A false image of his brother sat across from him, on the couch. “All right,” said the image. “Give me the names again, the ones to keep an eye on.”

The Plowman had begun to think of his brother as “Ichabod,” but that was just a convenience. He could no longer pronounce his brother’s real name either.

The Plowman stretched before he answered, brown work shirt pulling tight across his massive shoulders, then took a sip from a glass of cola. “Well, there’s the second-stagers, Sinclair and Grove.”

“I mean the other ones.”

“Right, but Sinclair and Grove are the ones who’ll generate the most data, so concentrate on them. As far as the first-stagers go, you’ve got Vessler—”

“The government guy.”

“Right. And through him Jorden—”

“The woman. With the green eyes?”

“Quit interrupting me. Yeah. And, uh, Charles—” he squinted and tapped one temple. “You know, the kid with the head thing.”

Ichabod smiled. “The head thing. I admire your mastery of idiomatic English.”

The Plowman frowned. “Vessler and Jorden and Charles, and maybe Ned Fields, marginally. And that bald cop.”

“Zach Feygen? He’s not a subject.”

“I know, but it’s likely he’ll affect the experiment. At least he’ll affect Sinclair.”

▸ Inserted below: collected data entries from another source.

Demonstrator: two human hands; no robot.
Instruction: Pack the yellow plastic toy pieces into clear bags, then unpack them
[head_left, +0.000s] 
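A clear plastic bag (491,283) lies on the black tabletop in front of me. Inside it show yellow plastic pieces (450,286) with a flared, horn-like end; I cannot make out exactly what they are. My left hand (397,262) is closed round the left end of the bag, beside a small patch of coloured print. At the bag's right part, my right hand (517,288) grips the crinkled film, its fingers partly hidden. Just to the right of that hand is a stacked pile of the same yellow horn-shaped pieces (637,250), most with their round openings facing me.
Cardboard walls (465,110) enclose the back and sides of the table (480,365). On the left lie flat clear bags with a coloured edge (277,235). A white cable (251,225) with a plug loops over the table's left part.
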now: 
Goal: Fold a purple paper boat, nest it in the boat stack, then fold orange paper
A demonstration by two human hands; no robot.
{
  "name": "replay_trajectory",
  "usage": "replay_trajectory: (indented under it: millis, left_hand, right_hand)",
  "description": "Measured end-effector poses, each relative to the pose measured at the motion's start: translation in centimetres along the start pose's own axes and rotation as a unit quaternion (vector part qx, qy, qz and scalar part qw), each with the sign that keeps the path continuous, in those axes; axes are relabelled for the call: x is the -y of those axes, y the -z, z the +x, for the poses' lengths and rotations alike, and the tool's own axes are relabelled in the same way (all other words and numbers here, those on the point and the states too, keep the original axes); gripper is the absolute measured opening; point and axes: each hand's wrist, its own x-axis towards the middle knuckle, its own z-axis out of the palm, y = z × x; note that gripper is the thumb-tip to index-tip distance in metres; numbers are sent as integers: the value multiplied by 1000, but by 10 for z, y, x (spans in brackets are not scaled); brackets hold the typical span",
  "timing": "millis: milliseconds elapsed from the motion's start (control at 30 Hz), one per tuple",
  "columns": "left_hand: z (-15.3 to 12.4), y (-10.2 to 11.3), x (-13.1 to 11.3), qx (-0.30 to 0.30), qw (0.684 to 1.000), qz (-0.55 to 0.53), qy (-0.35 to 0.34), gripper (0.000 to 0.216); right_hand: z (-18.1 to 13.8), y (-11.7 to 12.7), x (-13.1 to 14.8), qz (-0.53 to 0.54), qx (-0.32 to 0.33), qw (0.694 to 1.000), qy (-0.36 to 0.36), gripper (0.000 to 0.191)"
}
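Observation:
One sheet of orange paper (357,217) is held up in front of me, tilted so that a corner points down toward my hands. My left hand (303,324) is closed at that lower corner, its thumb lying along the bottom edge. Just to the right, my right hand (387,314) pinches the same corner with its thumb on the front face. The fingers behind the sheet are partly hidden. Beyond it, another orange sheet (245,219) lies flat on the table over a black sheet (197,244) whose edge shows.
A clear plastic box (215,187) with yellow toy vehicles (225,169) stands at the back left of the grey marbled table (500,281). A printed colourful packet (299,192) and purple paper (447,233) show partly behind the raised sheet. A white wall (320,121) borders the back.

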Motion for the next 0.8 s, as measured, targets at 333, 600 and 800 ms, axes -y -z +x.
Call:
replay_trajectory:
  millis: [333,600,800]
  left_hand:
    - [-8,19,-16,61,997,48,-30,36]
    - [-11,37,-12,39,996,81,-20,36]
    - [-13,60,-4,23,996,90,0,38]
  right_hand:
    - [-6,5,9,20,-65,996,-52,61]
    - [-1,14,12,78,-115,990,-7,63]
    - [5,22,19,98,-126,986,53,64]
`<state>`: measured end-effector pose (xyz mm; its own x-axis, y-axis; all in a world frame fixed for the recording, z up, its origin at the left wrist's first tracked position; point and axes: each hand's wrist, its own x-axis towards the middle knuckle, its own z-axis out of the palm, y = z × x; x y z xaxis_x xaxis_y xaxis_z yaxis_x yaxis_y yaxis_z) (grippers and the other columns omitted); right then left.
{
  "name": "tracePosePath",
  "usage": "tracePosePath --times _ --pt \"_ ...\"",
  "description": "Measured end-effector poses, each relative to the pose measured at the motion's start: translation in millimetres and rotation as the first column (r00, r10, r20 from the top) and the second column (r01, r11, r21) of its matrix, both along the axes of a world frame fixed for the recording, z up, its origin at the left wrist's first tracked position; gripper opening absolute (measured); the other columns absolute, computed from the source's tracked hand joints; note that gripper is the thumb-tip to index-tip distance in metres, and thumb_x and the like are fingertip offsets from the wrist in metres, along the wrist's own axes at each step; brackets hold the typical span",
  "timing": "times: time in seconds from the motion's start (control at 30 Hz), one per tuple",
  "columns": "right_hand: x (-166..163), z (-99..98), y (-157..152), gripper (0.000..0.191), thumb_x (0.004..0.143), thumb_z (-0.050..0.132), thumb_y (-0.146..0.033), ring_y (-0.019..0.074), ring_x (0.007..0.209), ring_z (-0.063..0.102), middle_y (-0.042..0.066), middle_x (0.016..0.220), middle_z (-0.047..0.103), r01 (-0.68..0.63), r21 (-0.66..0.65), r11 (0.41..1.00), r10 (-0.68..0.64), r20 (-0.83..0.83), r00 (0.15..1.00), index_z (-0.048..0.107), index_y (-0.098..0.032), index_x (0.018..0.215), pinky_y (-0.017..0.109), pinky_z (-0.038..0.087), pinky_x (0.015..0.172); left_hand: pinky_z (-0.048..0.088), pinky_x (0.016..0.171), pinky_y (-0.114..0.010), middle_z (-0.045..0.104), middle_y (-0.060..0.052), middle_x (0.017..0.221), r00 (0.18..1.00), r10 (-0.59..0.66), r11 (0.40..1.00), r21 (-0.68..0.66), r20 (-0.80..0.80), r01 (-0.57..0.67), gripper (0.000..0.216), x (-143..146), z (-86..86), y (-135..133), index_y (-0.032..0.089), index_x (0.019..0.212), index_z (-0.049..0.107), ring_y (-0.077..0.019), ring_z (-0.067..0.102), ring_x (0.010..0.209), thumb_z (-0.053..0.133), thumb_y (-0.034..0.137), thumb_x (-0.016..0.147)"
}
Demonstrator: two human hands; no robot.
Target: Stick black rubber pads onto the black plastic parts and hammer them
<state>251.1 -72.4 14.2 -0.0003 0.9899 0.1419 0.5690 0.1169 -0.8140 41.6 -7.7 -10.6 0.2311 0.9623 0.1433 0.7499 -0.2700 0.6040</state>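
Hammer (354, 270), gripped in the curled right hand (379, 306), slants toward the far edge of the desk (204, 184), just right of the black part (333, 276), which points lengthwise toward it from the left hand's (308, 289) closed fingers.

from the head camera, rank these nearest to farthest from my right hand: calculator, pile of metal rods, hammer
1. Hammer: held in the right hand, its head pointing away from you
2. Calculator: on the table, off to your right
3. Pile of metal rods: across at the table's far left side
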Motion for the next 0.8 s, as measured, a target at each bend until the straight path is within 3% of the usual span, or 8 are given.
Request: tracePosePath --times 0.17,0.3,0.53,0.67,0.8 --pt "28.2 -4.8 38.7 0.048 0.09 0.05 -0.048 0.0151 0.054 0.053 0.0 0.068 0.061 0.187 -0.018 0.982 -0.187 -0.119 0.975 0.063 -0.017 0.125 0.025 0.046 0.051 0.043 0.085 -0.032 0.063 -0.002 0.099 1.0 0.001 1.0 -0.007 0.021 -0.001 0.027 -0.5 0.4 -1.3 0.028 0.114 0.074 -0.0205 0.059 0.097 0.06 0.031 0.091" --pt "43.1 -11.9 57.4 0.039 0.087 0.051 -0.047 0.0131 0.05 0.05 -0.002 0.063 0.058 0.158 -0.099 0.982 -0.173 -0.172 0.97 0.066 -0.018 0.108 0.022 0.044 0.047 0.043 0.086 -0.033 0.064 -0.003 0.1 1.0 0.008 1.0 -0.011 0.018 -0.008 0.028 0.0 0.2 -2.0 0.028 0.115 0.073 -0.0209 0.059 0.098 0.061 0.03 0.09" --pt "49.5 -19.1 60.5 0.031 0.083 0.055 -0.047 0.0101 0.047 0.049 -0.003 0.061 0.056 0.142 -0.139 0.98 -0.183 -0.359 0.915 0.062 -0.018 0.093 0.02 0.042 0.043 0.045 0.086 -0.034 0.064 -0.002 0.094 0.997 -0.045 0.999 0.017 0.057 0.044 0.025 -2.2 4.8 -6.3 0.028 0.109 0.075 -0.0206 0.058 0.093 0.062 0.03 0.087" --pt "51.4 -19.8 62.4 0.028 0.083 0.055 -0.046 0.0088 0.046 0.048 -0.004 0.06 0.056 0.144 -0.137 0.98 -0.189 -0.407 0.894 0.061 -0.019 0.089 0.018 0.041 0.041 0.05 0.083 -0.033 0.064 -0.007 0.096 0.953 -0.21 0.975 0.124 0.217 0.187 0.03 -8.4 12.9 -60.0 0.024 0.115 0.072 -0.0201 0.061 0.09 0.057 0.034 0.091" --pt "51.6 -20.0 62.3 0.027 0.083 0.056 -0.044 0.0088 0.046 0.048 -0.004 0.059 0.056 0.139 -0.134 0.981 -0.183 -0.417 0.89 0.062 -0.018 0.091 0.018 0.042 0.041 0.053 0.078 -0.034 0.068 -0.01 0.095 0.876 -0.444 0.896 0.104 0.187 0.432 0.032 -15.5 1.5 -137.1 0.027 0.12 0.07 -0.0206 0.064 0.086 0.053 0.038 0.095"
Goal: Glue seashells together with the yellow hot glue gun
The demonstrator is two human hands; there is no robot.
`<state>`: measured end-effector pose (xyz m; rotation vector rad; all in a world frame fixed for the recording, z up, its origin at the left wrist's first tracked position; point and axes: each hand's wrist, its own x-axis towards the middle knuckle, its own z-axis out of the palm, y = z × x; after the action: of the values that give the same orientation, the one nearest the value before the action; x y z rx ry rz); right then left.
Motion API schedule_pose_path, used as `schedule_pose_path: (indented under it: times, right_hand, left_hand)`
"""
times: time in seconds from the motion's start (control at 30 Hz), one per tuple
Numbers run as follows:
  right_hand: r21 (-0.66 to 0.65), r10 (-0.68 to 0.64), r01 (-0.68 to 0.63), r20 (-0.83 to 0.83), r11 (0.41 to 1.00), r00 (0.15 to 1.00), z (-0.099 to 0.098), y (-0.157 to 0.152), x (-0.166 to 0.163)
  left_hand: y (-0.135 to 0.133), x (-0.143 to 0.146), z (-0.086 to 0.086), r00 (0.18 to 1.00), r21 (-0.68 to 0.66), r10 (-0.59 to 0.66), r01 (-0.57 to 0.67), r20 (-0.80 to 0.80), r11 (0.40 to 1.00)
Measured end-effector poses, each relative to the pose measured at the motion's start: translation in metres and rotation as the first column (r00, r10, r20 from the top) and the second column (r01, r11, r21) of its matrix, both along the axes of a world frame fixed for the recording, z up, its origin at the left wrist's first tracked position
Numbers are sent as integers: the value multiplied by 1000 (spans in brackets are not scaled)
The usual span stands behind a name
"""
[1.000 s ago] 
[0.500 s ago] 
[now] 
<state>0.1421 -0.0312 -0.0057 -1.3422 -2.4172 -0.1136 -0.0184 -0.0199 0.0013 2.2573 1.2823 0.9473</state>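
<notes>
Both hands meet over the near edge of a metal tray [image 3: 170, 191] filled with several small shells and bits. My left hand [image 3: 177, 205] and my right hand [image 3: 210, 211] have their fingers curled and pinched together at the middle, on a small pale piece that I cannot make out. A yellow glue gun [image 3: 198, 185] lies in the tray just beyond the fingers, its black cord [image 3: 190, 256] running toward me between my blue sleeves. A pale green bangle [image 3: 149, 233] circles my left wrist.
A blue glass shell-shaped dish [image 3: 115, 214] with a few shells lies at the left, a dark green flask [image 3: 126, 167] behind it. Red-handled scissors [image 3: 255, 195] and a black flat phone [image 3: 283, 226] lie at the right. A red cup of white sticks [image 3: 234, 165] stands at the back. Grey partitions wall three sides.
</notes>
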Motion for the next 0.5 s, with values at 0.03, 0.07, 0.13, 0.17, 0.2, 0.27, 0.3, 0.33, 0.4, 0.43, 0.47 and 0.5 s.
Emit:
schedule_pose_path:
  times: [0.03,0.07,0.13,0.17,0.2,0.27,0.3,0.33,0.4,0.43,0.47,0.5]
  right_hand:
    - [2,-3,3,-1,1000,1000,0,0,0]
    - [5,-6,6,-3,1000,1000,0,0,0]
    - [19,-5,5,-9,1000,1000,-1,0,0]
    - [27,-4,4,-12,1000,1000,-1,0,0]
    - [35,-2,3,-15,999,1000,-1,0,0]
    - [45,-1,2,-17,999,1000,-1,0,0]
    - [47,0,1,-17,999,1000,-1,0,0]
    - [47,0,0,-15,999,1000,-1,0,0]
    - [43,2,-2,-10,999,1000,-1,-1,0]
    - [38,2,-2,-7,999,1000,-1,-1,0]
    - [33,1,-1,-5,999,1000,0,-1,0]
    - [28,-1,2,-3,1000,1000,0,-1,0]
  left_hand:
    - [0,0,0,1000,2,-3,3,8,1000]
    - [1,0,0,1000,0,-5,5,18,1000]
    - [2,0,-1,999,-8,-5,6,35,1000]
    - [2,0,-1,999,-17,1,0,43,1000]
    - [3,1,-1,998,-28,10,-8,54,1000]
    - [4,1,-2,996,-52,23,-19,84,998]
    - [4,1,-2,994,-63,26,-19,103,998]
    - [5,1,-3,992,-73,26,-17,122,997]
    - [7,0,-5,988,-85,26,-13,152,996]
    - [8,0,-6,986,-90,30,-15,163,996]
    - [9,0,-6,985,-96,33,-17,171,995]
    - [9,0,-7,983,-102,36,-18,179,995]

Ichabod shrugged. “All right.”

The Plowman eyed his brother. Ichabod employed his usual projection: a tall, gaunt man, dressed in a black suit from somewhere around the turn of the century, with lank black hair hanging past his shoulders. The Plowman couldn’t fault his brother this bit of imaginative self-indulgence; he didn’t much like the armored, yellow-eyed body he himself had been given, but it did at least look human. At least he could blend in here, to some degree. For his brother’s actual body the same could not be said.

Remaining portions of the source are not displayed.